Wiadomości

Słupsk - kłusownik wpadł w sieć

Data publikacji 30.10.2008

W ręce policjantów ze Słupska wpadł kłusownik, który na rzece Słupi nielegalnie łowił ryby. Mężczyzna odpowie przed sądem za nielegalny połów ryb sprzętem kłusowniczym. Grozi mu kara do 2 lat pozbawienia wolności.

W ręce policjantów ze Słupska wpadł kłusownik, który na rzece Słupi nielegalnie łowił ryby. Mężczyzna odpowie przed sądem za nielegalny połów ryb sprzętem kłusowniczym. Grozi mu kara do 2 lat pozbawienia wolności.

Wczoraj przed godziną 15.00, policjanci z I Komisariatu Policji w Słupsku patrolowali teren w pobliżu ulicy Garncarskiej. Nad rzeką Słupią zauważyli mężczyznę, który właśnie złowił rybę. W ręku nie miał wędki tylko jakąś szpulę z żyłką. Kiedy policjanci podeszli do niego ten natychmiast zerwał żyłkę, a złowioną rybę-najprawdopodobniej troć, wrzucił do rzeki. Kłusownikiem okazał się 29-letni słupszczanin, który teraz odpowie przed sądem. Za nielegalny połów ryb za pomocą sprzętu kłusowniczego grozi mu kara do 2 lat pozbawienia wolności.

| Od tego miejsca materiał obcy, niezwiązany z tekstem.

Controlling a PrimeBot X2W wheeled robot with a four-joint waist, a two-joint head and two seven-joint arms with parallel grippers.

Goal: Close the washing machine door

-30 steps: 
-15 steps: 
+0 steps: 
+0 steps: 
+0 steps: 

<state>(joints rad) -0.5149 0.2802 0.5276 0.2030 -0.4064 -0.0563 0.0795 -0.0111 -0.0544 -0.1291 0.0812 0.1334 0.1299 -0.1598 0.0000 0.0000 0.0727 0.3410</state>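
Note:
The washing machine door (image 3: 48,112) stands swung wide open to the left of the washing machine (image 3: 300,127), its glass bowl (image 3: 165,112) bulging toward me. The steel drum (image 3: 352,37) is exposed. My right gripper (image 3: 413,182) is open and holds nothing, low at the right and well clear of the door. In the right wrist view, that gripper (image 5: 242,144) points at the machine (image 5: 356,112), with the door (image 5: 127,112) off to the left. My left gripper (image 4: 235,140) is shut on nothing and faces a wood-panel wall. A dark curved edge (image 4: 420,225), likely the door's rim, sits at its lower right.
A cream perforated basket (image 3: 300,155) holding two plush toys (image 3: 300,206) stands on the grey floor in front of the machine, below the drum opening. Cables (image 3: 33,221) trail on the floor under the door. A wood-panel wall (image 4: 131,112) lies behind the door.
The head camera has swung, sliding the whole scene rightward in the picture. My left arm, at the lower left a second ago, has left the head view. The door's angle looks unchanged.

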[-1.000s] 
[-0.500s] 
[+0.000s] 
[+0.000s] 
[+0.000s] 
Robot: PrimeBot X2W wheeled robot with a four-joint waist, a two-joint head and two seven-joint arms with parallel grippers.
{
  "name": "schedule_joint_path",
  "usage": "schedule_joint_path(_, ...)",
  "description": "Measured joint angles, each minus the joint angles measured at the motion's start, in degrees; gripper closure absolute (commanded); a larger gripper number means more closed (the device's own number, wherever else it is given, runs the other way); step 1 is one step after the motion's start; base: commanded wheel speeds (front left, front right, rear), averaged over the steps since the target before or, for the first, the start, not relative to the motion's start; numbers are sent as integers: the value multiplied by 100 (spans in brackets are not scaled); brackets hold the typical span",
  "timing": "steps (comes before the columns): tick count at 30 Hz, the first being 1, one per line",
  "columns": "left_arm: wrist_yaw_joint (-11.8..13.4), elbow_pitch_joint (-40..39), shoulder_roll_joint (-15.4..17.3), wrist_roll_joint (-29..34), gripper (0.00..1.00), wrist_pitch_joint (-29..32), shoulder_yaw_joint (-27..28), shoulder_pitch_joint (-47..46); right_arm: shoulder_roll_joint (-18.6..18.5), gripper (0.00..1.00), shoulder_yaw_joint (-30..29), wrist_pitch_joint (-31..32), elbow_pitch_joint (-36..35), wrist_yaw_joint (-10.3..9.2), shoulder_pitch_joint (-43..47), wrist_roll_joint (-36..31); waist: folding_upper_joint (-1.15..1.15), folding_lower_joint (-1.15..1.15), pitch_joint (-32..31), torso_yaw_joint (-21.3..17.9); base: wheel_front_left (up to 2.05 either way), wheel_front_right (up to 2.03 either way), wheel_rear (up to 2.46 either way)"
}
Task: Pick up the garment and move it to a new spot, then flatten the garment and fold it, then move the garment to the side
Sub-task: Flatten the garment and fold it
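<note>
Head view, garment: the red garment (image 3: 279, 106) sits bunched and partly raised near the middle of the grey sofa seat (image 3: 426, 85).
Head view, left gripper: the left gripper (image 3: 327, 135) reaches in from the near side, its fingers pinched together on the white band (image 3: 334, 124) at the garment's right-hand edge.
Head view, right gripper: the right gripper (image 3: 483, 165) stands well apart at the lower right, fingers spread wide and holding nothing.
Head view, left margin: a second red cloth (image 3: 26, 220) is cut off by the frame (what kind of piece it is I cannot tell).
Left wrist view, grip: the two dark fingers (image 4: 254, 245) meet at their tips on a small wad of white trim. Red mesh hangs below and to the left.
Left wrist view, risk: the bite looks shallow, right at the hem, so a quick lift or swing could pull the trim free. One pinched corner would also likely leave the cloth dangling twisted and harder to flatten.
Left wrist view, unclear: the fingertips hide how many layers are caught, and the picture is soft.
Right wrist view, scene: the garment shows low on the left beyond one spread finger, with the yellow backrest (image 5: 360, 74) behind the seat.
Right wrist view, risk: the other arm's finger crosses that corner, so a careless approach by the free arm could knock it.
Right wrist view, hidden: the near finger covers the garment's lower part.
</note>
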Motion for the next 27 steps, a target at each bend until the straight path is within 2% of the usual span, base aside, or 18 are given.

Od 1 października do 31 grudnia obowiązuje całkowity zakaz połowu troci wędrownej i łososia atlantyckiego. Policjanci w tym zakresie wzorem lat ubiegłych, współpracują z funkcjonariuszami Straży Rybackiej, Straży Granicznej, Żandarmerii Wojskowej, Strażnikami Miejskimi i Gminnymi. Patrole Policji, także w okolicach rzeki Słupi, mają odstraszyć potencjalnych kłusowników i wpłynąć na ograniczenie przypadków nielegalnego połowu tych ryb. W okresie ochronnym kłusownicy nasilają swoją działalność. Złowione ryby często usiłują sprzedać przygodnym osobom. W takich przypadkach, osoby kupujące ryby złowione w okresie ochronnym również mogą ponieść dotkliwe konsekwencje finansowe i karne.